Семенцов быстро пробежал глазами по карте. Полевой стороне просеки на протяжении километра тянулись молодые сосновые насаждения, толщина деревьев не более 10—15 сантиметров. Далее — такие же насаждения по правой стороне. Потом — продолговатая лесная поляна. "Значит, жди там сюрприза,— подумал он.— К тому же, просека может быть заминирована". Решил двигаться прямо по насаждениям. Захлопнул люк командирской башни и, включив переговорное устройство, сообщил экипажу:

— За нами идет Левкин, потом — Васильев, а за ними все остальные. Не отвлекаться, внимательно смотреть в оба: идем первыми! А ты, Идрисов, как заметишь серо-зеленый лапсердак — пали без доклада и команды. Тебе, Саша,— предупредил командира взвода автоматчиков,— придется пока со своими "гренадерами" бежать галопом за танком метрах в тридцати. Будем ломать деревья. Не попадай под струи пулеметных очередей задних танков. В общем, сообразуйся с обстановкой.
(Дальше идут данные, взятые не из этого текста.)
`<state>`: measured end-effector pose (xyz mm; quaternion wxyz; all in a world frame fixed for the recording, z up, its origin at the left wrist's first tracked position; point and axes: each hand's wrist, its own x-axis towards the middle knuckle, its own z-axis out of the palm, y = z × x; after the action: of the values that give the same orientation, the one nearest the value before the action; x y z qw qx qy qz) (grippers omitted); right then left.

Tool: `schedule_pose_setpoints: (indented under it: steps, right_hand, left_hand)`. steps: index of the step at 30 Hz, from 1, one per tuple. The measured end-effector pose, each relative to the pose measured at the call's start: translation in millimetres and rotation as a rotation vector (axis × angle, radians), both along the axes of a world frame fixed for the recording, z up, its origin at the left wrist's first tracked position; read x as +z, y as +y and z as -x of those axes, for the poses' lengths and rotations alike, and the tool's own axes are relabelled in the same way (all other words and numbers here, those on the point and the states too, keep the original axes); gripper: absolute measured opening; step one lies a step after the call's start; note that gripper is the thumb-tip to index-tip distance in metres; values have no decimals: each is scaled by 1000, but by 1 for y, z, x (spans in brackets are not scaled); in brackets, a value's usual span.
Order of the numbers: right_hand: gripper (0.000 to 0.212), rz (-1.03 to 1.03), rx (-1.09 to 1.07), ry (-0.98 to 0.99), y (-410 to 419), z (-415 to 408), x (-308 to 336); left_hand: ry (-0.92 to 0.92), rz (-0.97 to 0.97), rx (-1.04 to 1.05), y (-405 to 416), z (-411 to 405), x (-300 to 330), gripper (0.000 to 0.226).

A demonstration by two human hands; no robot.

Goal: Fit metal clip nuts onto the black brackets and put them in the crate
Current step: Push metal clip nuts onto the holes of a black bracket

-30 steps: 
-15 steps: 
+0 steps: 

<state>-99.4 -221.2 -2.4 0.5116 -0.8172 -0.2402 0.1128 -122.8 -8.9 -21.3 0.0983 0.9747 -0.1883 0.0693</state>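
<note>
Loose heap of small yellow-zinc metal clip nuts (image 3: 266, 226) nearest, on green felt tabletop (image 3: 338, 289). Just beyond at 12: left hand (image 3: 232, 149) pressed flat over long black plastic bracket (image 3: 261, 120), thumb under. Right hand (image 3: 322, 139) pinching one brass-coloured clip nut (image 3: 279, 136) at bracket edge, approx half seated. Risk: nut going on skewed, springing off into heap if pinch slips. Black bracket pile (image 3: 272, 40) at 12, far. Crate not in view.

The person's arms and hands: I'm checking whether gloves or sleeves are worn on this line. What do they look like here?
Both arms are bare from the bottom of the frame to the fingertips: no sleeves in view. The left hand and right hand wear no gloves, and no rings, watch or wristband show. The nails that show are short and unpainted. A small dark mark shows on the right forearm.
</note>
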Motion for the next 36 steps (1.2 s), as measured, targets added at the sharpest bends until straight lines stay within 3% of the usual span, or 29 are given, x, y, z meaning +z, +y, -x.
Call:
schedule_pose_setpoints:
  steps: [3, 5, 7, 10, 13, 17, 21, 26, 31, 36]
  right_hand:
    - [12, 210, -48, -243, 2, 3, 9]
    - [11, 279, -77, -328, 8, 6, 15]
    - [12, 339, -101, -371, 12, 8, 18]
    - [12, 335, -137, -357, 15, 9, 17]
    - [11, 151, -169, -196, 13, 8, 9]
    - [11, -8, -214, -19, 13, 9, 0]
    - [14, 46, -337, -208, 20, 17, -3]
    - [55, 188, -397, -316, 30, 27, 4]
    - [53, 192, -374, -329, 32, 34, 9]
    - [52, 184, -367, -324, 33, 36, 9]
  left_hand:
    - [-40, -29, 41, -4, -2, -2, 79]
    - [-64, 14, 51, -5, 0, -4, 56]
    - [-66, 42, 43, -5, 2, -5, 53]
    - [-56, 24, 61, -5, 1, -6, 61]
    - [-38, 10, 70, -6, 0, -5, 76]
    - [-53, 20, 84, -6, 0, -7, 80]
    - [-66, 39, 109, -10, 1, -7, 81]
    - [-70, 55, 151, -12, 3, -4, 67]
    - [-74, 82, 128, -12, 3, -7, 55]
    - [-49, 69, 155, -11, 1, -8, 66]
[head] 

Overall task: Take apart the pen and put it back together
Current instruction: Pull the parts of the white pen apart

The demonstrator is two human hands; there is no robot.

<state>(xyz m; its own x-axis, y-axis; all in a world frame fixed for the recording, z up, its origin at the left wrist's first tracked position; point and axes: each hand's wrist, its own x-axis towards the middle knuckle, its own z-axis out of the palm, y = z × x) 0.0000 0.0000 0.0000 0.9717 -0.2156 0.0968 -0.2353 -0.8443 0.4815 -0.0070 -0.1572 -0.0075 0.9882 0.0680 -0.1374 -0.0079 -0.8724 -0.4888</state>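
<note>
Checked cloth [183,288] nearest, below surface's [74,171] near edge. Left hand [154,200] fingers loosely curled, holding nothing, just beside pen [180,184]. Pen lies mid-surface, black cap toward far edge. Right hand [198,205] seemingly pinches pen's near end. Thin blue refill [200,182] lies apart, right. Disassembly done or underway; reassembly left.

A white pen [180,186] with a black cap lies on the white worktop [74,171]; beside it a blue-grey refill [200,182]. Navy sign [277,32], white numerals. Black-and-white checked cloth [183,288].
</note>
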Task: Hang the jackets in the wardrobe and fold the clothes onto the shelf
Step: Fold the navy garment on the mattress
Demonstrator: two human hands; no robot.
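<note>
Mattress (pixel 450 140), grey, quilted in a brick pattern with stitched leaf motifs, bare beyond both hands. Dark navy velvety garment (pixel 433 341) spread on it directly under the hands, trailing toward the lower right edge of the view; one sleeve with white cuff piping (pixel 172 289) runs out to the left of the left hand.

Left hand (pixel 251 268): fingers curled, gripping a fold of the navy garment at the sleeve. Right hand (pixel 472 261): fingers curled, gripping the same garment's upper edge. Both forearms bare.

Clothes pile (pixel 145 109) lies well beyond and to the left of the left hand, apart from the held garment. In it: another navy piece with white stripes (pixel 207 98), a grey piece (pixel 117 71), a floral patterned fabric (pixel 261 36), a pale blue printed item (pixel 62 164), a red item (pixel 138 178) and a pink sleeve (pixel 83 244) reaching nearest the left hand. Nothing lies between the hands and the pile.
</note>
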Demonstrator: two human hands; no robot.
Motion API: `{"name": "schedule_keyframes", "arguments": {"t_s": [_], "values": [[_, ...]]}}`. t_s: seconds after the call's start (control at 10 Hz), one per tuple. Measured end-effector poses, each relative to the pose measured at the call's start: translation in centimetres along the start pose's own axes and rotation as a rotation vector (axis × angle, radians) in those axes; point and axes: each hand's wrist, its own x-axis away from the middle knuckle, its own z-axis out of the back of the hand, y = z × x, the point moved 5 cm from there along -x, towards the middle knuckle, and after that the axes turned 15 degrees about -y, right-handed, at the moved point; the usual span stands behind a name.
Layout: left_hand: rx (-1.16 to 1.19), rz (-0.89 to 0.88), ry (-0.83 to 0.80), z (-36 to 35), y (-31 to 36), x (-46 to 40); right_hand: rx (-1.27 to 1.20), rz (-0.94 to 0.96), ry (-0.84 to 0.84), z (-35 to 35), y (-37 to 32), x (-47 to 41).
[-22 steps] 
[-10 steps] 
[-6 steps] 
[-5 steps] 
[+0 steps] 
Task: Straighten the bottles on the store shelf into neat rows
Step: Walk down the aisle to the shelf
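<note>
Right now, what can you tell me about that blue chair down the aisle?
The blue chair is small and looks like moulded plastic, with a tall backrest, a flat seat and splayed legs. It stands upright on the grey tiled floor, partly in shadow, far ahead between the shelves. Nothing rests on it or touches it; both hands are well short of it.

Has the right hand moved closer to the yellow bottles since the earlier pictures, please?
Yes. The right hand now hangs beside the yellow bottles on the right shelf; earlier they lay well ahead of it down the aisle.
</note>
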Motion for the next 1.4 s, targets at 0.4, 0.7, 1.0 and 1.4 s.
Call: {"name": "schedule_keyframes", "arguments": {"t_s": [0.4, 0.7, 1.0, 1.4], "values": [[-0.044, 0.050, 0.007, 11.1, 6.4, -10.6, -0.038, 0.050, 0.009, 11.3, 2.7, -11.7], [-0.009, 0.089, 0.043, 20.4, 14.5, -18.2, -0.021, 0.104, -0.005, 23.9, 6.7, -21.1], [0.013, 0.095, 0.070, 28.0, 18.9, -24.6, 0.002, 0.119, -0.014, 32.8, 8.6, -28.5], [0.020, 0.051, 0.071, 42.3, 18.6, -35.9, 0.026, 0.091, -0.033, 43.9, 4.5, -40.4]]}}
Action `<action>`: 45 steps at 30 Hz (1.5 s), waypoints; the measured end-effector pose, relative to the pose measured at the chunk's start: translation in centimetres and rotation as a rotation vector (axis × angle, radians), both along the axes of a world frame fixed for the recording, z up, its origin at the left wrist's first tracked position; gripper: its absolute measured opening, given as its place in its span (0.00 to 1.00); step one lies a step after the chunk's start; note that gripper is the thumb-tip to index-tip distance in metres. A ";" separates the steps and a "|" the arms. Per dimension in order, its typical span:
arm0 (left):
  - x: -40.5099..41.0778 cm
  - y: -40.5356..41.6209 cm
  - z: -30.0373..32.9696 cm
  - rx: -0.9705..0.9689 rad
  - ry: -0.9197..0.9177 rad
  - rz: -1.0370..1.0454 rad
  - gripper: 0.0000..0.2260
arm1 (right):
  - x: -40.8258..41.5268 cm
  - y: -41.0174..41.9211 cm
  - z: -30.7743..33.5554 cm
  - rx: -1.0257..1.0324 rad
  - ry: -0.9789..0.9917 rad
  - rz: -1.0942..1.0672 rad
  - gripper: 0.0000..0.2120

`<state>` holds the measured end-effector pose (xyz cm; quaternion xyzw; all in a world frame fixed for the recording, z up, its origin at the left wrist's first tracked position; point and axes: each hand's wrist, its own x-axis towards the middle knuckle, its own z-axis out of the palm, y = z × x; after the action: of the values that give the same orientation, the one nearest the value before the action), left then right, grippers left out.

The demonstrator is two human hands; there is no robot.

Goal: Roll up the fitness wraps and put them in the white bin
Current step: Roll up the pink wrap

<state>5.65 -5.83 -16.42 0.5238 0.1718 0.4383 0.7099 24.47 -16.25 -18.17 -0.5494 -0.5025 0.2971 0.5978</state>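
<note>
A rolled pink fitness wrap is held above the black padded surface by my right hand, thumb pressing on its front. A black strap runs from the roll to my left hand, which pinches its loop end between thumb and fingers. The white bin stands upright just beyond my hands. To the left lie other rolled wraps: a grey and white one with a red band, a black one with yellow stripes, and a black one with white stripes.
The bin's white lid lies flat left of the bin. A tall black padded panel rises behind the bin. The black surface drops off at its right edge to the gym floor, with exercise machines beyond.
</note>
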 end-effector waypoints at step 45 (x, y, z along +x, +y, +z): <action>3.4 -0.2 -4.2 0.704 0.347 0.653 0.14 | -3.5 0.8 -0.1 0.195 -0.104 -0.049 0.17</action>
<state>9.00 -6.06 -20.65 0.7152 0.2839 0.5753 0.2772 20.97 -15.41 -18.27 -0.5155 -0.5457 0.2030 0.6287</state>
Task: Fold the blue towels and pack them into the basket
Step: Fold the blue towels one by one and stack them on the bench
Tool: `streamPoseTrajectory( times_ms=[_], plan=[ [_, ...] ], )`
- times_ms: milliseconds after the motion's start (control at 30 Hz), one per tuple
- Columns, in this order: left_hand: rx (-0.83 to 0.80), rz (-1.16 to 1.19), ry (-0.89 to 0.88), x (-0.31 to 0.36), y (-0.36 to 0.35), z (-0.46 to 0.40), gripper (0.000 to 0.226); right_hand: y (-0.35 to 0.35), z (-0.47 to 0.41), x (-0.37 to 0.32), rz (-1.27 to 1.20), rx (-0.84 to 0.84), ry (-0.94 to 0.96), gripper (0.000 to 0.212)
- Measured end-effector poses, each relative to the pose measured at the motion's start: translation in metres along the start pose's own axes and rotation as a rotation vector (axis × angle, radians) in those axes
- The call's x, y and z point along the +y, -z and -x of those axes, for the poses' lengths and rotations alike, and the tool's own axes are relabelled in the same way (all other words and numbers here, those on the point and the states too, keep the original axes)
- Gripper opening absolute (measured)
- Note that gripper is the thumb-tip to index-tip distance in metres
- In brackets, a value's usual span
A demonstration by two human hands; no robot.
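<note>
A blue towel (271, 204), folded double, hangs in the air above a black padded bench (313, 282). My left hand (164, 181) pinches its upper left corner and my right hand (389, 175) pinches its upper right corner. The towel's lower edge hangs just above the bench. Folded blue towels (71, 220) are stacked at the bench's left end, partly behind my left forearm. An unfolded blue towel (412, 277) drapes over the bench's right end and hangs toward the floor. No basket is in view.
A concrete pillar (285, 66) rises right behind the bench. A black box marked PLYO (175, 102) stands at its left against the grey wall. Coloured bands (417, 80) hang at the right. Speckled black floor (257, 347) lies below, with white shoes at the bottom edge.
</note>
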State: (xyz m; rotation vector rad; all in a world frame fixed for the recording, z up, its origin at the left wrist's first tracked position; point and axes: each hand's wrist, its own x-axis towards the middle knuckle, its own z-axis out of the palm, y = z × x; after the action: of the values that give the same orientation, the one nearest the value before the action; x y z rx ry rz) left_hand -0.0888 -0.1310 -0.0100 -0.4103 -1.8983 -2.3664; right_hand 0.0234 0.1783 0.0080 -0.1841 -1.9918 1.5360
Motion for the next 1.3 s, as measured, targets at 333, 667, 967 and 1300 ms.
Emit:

За танком Семенцова двинулись машины головной походной заставы, а вслед за нею, на небольшом расстоянии, потянулась и вся колонна. Прошли не более километра, и уже получил "работу" Идрисов. Его пулемет дал несколько длинных очередей по кустарнику, в котором он заметил большую группу вражеских солдат. Видя, что на них движется танковая колонна, гитлеровцы разбежались.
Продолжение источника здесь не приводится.